While NPHIL’s pre-response mechanism may have led to the swift diagnosis of the current Mpox cases, challenges remain ahead, something Dr. Nyan has acknowledged. Despite the isolation of the current cases, experts noted that the situation remains fluid, and one or two people from the “case contact” may still test positive.
“We’ve learned from the past; we’re prepared for the present and the future. Our level of preparation gives us the confidence to prevent any widespread or significant Mpox outbreak in Liberia,” Dr. Nyan says.

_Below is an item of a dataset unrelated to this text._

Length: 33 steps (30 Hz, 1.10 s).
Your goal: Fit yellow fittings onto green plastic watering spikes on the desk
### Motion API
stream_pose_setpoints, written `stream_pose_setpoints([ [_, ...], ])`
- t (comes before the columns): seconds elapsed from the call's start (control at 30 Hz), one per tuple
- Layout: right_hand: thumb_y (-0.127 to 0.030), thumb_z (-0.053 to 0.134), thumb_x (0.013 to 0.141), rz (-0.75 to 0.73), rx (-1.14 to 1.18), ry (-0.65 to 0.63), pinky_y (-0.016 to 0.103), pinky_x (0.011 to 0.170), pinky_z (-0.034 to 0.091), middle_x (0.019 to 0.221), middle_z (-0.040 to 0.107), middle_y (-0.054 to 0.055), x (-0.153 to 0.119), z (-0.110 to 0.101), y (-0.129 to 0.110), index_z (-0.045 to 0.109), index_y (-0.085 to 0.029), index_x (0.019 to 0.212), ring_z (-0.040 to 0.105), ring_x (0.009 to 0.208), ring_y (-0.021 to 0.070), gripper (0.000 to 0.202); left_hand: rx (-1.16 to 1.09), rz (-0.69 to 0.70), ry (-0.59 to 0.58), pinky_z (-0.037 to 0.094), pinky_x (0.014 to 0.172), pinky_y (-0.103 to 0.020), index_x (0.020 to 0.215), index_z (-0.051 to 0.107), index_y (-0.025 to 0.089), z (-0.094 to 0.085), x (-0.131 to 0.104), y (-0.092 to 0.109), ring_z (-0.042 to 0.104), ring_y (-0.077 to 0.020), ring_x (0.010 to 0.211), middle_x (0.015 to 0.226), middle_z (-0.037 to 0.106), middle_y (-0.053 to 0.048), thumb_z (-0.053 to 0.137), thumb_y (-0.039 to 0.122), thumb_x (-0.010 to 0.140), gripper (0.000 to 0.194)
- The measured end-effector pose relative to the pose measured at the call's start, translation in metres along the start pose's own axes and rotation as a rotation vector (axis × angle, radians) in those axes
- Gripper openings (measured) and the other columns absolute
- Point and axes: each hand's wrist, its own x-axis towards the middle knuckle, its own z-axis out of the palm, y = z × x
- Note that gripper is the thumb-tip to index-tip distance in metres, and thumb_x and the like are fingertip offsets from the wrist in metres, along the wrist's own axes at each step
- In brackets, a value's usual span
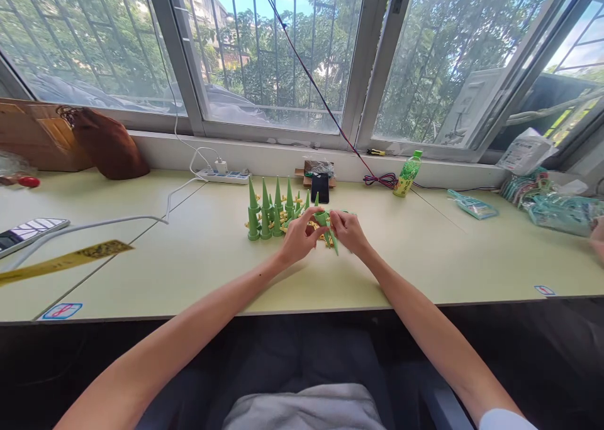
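Note:
My left hand (302, 234) is closed on a green cone piece (321, 219), its wide end up and its tip pointing down toward the table. My right hand (348, 232) pinches at the right side of the same piece; what lies between its fingertips is too small to make out. To the left of my hands, several green cones (253, 219) stand upright in rows with small yellow parts on them. More yellow pieces (329, 241) lie on the table beneath my hands.
Behind my hands lie a black phone (319, 188) and a small box (306, 173). A power strip (224, 176) with white cables is back left, a green bottle (408, 174) back right. Plastic bags (561, 210) lie far right; a person's hand (598, 236) shows at the right edge.

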Motion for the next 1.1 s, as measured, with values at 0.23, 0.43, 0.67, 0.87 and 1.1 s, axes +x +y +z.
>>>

As NPHIL is not taking the threat of Mpox lightly, it has also ramped up public awareness about the disease and prevention measures. Additionally, a plan has been made to double efforts to work closely with community leaders, health workers, and the media to ensure that accurate information reaches “every corner of the country.”
“Public awareness is the first line of defense against an outbreak,” says Dr. Bah of AME University. “When people are informed, they are more likely to take the necessary precautions to protect themselves and their families.”
“The current level of NPHIL’s awareness campaigns is good, but it needs to double its efforts so that more people are aware of the risks and know how to respond,” he added.
And so, as the threat of Mpox remains, so too does the determination of those working to protect the nation from harm.